Yes, there are great visuals – big shout out to them Destination the list is mostly found in the background – with funny statements, like jokes about “super comedy” (although it’s interesting that the famous, not laugh-out-loud favorite composer is … Judd Apatow). And horror spoofs transcend the Scream-world, even if they sometimes want to be subversive in order to do so. Sometimes, filmmakers rush to something immovable: the Horror moviesfor example, they go so far that they subvert Wayans’ method of mimicking familiar scenes and make them difficult or silly. All he can do here is repeat the words of Terrifier 3 only. But other various roles including SinnersLonglegs, Smile, Ma, Terrifier and Nosferatu all receive attention to good, funny results – paying homage to the different types of horror that have come out in the last few years.

It says, however, that the film stops opening up a space for the human being It follows riff, Brenda impatiently explains that she won’t do this because it’s unknown. The film shows, however, that it shows the humor of John Wick. This is still considered one of the most popular scripts (Scary Movie 2 took a while to go … Save the Last Dance?!), but it does not create a big problem for the Wayans who seem to be interested in horror, how it works or what is abstract. If most of the potential audience doesn’t immediately know that it follows, then to hell with it; and cheap or non-existent seats. Every video the Wayans come across serves the same purpose: the iconic bathroom wall where they can tease who’s a whore, who’s secretly gay and who’s about to get hit by a car.

Some of these still work; there’s a Naked Gun-like commitment to the number of times the movie misinterprets variations of the innocent cry of “You’re here!” But even in a 96-minute drama that throws at the end of the 85th minute, Wayans, co-writers and director Michael Tiddes find ways to fight some events on the ground, a boring tradition of Horror Films. Now 26 years into the series, it’s a little disappointing that Shawn doesn’t seem interested in playing anything other than a guy who insists he’s not gay but apparently, has terrible gay jokes about sex. Each of these events seems to last only 27 minutes.

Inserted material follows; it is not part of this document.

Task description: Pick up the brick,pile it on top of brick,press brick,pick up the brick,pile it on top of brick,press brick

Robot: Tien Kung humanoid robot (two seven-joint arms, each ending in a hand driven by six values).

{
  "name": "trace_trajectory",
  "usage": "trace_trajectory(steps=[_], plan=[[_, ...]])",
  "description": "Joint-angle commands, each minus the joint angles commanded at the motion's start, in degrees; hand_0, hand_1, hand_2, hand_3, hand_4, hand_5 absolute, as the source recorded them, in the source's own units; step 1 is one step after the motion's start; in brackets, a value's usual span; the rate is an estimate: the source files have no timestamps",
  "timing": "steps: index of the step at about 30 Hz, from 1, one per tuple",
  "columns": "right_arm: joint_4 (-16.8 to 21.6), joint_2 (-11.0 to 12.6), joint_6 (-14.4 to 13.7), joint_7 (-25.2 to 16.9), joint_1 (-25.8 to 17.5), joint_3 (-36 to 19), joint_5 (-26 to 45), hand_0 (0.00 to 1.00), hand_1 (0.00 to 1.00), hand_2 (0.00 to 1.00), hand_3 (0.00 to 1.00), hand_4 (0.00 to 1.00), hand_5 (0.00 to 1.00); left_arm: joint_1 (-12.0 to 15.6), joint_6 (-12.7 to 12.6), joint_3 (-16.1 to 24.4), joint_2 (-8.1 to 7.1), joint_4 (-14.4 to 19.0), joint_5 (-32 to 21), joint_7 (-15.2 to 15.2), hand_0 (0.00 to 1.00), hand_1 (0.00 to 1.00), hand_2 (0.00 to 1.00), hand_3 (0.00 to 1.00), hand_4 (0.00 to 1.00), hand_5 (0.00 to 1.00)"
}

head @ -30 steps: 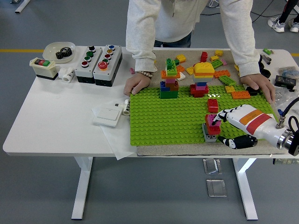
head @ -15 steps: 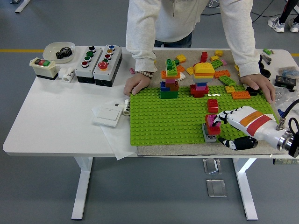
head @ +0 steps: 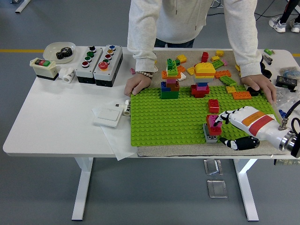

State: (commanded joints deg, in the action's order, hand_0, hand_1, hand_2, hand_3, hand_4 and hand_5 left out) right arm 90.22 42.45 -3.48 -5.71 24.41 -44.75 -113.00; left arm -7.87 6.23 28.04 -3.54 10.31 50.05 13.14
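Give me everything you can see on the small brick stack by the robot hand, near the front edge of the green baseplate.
The small brick stack stands upright on the green baseplate, near its front edge. It looks like plastic: a grey brick at the bottom, red above, a pink brick on top. The right robot hand, white with black fingertips, has its fingers against the stack's right side and top. A separate red brick stands just behind, apart.

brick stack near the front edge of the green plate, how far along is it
Done: a short stack stands on the green baseplate, grey brick at the bottom, red above, pink on top. In hand: the right hand has its fingers at the pink brick, apparently pressing it. Left: likely the lone red brick just behind.
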Motion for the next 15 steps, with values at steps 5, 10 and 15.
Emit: trace_trajectory(steps=[5, 10, 15], plan=[[0.3, 0.2, -1.0, -0.4, -0.1, -1.0, 0.6, 0.546, 0.581, 0.740, 0.669, 0.654, 0.313, -0.1, 0.0, 0.0, 0.00, 0.0, 0.0, 0.0, 0.792, 0.696, 0.595, 0.535, 0.521, 0.506], [0.1, 0.2, -0.8, -0.3, -0.1, -1.3, 0.4, 0.548, 0.580, 0.734, 0.667, 0.655, 0.315, -0.1, 0.0, 0.1, 0.01, 0.0, 0.0, 0.0, 0.791, 0.695, 0.594, 0.535, 0.523, 0.507], [-0.4, 0.2, -0.3, -0.2, -0.3, -1.2, 0.1, 0.549, 0.581, 0.734, 0.667, 0.657, 0.316, -0.2, 0.0, 0.0, 0.01, 0.0, -0.1, -0.1, 0.788, 0.694, 0.595, 0.535, 0.521, 0.506]])
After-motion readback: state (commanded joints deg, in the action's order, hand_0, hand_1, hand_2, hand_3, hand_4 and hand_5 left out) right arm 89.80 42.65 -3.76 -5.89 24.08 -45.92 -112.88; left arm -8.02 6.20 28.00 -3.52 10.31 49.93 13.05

Marlon manages to revive his goofball Shorty, who lives outside the scene while still living in the midst of it. Faris and Hall, meanwhile, can trade the hell out of the most ridiculous jokes, and there’s a surprising urgency in the way Keegan, playing Faris’ daughter, looks and acts like a cross between them. Mike Madison (Oscar winner for her co-star in Scream 5) and former SNL actress Abby Elliott doing her Faris impersonation. For all the expected (if not alluded) mockery of past sequels, there’s comfort and joy in seeing these come back together for dumb laughs, even if the first films weren’t particularly good. Yet there is also a bittersweet note that grows as the Horror Movie goes on – the lack of generosity towards young people who pass by the playful ribbing and sometimes hate the presence of anyone who might try to follow them. Mr. Wayan would probably describe this as classic take-no-prisoners comedy, prioritizing belly laughs over laughter, fear or any relevant emotion. But honestly? They look a little nervous, too.